3 thoughts on “Understanding Why Mole Rats Live Five Times Longer Than Expected”

  1. Last time I looked at this almost ten years back, I was intrigued at how naked mole rats dodged cancer. I found something fascinating in that literature that crosses over with pain relief and cancer prevention in humans taking low-dose naltrexone (LDN). LDN boosts beta-endorphins (though the evidence here is maddeningly equivocal), met-enkephalin(MENK)/OGFR signaling and deeply affects TLR signaling and cell-cycle progression. Naltrexone blocks/acts via TLR4 signaling. LDN affects cell cycle progression via TLR7, a DAMP receptor for viral RNA like Covid/influenza. (This endorphin axis also crosses over into H2S metabolism – which drops with age – and resolvin/oxylipin (EET) production vital to inflammatory resolution and anti-inflammatory gasotransmitter production and balancing sympathetic/parasympathetic tone.)

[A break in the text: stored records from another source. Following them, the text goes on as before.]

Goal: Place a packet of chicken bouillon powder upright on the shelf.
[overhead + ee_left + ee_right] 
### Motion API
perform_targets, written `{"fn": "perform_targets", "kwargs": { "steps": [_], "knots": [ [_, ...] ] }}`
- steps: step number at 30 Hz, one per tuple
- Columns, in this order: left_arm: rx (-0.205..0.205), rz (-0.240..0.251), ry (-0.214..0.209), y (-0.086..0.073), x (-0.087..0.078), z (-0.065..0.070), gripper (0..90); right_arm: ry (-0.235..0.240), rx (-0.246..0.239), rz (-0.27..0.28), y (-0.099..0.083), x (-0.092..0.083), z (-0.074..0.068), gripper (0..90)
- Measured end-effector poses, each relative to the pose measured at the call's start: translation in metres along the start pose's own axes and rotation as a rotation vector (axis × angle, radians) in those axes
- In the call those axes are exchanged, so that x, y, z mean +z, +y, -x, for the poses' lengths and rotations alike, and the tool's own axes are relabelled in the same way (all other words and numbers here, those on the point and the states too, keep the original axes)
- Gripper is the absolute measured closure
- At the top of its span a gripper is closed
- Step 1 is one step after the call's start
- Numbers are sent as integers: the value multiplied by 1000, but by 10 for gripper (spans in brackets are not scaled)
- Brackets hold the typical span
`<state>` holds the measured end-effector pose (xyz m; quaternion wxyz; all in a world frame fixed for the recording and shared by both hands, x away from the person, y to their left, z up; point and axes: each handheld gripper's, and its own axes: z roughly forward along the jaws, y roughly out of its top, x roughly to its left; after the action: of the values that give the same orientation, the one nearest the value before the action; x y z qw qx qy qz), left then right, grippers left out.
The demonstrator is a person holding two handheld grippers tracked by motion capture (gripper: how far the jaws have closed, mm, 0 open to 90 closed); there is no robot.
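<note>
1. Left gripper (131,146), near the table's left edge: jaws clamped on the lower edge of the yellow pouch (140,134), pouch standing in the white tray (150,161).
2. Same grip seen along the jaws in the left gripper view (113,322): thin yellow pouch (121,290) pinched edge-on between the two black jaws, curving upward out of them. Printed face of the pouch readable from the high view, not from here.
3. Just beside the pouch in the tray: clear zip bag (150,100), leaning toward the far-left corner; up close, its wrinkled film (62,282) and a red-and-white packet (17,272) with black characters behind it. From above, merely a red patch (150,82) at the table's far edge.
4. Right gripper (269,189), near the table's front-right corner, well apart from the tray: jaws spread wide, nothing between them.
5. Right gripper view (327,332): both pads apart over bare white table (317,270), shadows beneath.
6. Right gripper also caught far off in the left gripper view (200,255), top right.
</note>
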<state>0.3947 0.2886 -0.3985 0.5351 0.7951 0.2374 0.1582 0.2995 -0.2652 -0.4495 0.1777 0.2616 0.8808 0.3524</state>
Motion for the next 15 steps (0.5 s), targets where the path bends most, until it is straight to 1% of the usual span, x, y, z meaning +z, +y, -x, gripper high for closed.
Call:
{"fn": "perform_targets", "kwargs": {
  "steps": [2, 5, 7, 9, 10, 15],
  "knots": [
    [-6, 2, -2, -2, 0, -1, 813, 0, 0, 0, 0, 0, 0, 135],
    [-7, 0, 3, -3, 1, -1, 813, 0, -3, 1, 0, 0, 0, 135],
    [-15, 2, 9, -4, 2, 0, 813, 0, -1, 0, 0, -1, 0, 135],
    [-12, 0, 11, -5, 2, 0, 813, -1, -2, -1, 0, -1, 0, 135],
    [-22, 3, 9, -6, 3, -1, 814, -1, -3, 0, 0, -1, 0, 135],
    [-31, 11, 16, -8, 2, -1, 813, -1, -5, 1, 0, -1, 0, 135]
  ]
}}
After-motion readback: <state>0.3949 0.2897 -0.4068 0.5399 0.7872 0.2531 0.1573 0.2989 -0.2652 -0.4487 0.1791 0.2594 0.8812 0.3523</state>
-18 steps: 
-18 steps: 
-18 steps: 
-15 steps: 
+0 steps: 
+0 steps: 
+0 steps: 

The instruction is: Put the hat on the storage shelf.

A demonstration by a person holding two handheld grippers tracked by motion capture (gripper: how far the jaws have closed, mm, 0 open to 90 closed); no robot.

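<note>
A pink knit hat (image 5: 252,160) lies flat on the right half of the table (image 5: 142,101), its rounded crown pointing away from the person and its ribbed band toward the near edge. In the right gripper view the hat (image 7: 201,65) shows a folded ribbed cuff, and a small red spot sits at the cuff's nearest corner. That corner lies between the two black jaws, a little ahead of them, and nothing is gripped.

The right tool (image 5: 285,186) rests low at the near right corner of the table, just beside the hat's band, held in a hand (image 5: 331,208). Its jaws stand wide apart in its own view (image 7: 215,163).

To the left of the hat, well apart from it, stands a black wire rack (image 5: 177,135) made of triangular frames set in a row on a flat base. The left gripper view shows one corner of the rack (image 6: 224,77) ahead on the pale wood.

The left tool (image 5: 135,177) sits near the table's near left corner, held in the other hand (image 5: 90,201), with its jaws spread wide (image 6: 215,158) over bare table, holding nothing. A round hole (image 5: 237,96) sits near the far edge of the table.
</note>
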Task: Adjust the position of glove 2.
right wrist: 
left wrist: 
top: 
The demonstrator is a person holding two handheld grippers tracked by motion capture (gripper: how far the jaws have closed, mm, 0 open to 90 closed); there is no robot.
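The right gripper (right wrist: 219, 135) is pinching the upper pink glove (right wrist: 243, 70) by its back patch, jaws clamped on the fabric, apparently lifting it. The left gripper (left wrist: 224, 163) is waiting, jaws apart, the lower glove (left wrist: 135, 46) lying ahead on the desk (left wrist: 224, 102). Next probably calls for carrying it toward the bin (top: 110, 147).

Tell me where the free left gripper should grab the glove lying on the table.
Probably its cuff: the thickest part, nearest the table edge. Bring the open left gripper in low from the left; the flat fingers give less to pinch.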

    I’d encourage anybody investigating this topic to focus on the Nav1.7 endorphin/enkephalin axis. Given their hot, hypoxic environment, naked mole rats must be resistant to pain. They have a Nav1.7 (SCN9a/NAV26) mutation that makes pain receptors resistant to acid stress (protons). This boosts opioid sensitivity, boosts PENK in sensory neurons and depresses their serotonin responses.

    What’s not widely known is pro-inflammatory changes in sensory neurons are crucial for autoimmune damage to target organs like joints in arthritis or the gut in Crohn’s. This process also drives endometriosis and cancer development, yet sensory neuron growth/dysfunction has received relatively little attention. NaV1.7 in particular is involved in driving the growth of several cancers.

    Cancers rely internally on OH- (hydroxyls) to drive stemness. They have to pump out H+ (protons) into the intercellular space making the environment highly acidic – which provides a growth environment via Nav1.7 activation in several cancers (but wouldn’t in naked mole rats). This acidity fuels the MCT1/MCT4 shuttles bringing in lactate to feed the tumor’s Warburg effect – at the expense of tumor-suppressing enkephalin/endorphin production via normal Nav1.7 signaling.

    Humans have been under extraordinary evolutionary pressures to boost certain aspects of the enkephalin networks (esp. PENK B). In humans, butyrate production from gut flora also upregulates PENK A, the met-enkephalin (MENK) precursor (MENK is also potentially antiviral against influenza A-class viruses). I believe butyrate also boosts pro-resolving LXA4 in addition to inducing Nrf2 (also a target of several resolvins) and stimulating IAP, which detoxifies inflammation in the gut, preventing insulin resistance. The EFA ALA also inhibits soluble epoxide hydrolase, which degrades oxylipins. ALA is short in modern human diets, along with anti-inflammatory GLA

    In short, changes in human diet and environment shift us to a pro-inflammatory state that favors diabetes, cancer and shortens our lifespans.

    [PMID 28074005]
    [PMID 22174253]
    [PMID 28850427]
    [PMID 26634308]
    [PMID 27529686]
    [PMID 24959274]
    [PMID 26386152] (benzonatate)
    [PMID 28118359] (AMPK)
    [PMID 24809977]
    [PMID 28254884] (Sema3a)

    Couldn’t get a damn person at MD Anderson in 2016 to pay a lick of attention to any of this promising research. Even today when you blurt out, “low-dose naltrexone,” most oncologists clutch their bank accounts and run screaming in the other direction. Check out the METABLOC protocol for metastatic cancer: LDN, hydroxycitrate and I.V. alpha lipoic acid (aka thiotic acid). This tackles the Warburg effect head on and I think the sensory neuron angle is important in explaining the effect. I might also add butyrate for tumor epigenetics, sulforaphane, EPA/DHA for resolvins and benfotiamine.

    Of course, none of this is without side effects or other risks.